Chimères, monstres et merveilles, de la mythologie aux biotechnologies, exposition présentée à Monaco explore pour la première fois le mythe de la chimère de l'Antiquité à nos jours, au travers de 90 œuvres allant de la peinture à la sculpture, en passant par la photographie, la vidéo, la gravure…

Monstre hybride à tête de lion, au corps de chèvre, à queue de dragon comme le montre le bronze étrusque du Musée Archéologique de Florence, la chimère nourrit le monde artistique et populaire. Dans la mythologie antique, elle évoque le monde des titans, terrible et violent avant que l'ordre et l'équilibre ne soient instaurés par les dieux de l'Olympe. Fille de Gaïa, la chimère finit vaincue, terrassé par Bellérophon, héros assimilé à l'éclair monté sur le cheval ailé Pégase. 

Cette image de force obscure, de monstre se poursuit au Moyen Age où la chimère jaillit des Enfers, envahissant par la même occasion, les portails et les frontons des Cathédrales. Elle est alors considérée comme une puissance diabolique chargée de faire peur aux fidèles. Peu à peu, elle perd cette image pour se rapprocher de la définition de Littré, une imagination vaine, que l'on a tendance à considérer comme une réalité.

Les temps modernes lui donneront de nouvelles significations. Le symbolisme qui se veut 'idéiste' provoque chez de nombreux peintres comme Odilon Redon ou Gustave Moreau, une nouvelle invasion de la chimère dans la création picturale. La genèse de celle-ci est liée au rêve, moteur de la création chez les symbolistes : elle naît dans le rêve d'une forme visible tout en gardant sa vraisemblance chez Redon. Dès lors, elle est une tête dans un corps d'araignée ou bien un monstre au pied d'un arbre. Chez Moreau, le rêve est généré par une idée supérieure et supraterrestre à laquelle l'imagination peut conférer une forme visible mais pas nécessairement vraisemblable. La chimère de Moreau se rapproche plus d'un assemblage d'éléments qu'il réutilise parfois plusieurs fois pour créer d'autres modèles de chimères.

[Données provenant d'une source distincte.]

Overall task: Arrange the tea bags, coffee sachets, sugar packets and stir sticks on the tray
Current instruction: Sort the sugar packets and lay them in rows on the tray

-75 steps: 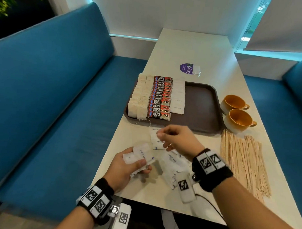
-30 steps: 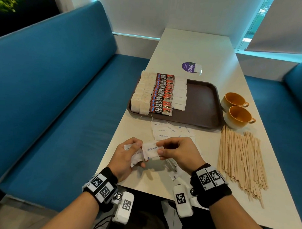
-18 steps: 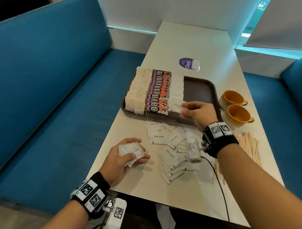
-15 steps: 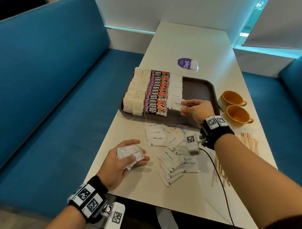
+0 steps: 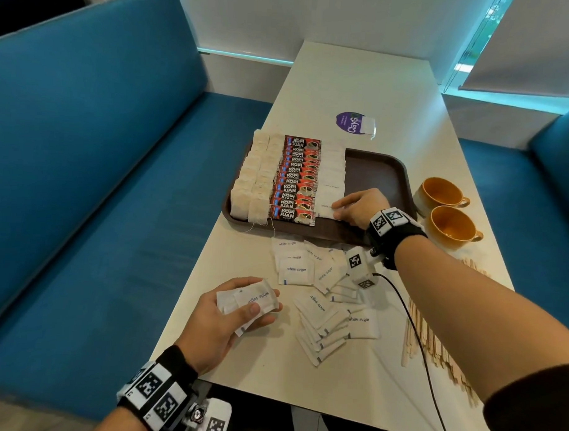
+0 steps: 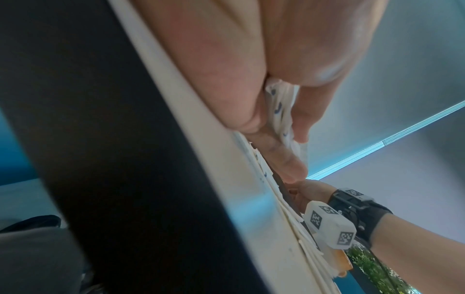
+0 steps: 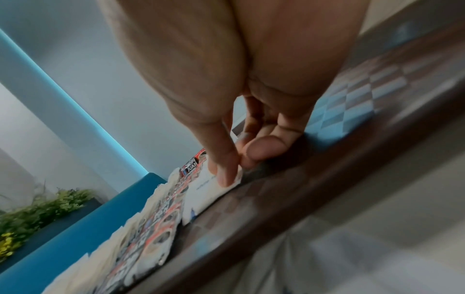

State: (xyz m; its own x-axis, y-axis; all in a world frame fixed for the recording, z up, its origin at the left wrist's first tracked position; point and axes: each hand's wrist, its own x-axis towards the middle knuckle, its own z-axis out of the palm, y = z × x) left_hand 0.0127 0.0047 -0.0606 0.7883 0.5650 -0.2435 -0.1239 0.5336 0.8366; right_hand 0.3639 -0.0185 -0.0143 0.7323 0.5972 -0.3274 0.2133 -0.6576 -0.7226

Au cours du XXe siècle, c'est le surréalisme qui jette son dévolu sur la chimère et l'investit de valeurs émancipatrices, capables de libérer l'esprit de la raison jugée desséchante. Elle est alors le sujet de nombreux cadavres exquis chez les Eluard, Masson, Breton. Plusieurs dessins et peintures montrent que la chimère est un être fascinant permettant toutes les suppositions visuelles comme le fait Victor Brauner dans La Mère des Oiseaux ou La Mère des rêves (1965).

Aujourd'hui encore, l'art contemporain a ses chimères grâce aux nouvelles technologies de l'image, comme le morphing ou la palette graphique. Et à l'heure on pouvait penser que seul l'art se permettait de créer des chimères, on constate que la science également s'invite en créant des êtres hybrides à partir du clonage et de la manipulation génétique. Ce qui n'était qu'imagination puisque les frontières entre réel et imaginaire étaient 'étanches', est devenu une réalité depuis que la science a aboli la séparation entre les deux mondes.

 

On retrouve dès lors le lapin phosphorescent, les cochons clonés aux truffes de différentes couleurs, la brebis Dolly et bien d'autres animaux empaillés présentés dans cette exposition. Ces créations sont-elles saines ? Cette suppression de la frontière amène un nouveau questionnement à la fois scientifique, philosophique et éthique. Dès lors, que devient l'artiste si toutes les créations parfois terribles, issues de son imagination, se réalisent grâce à la science ?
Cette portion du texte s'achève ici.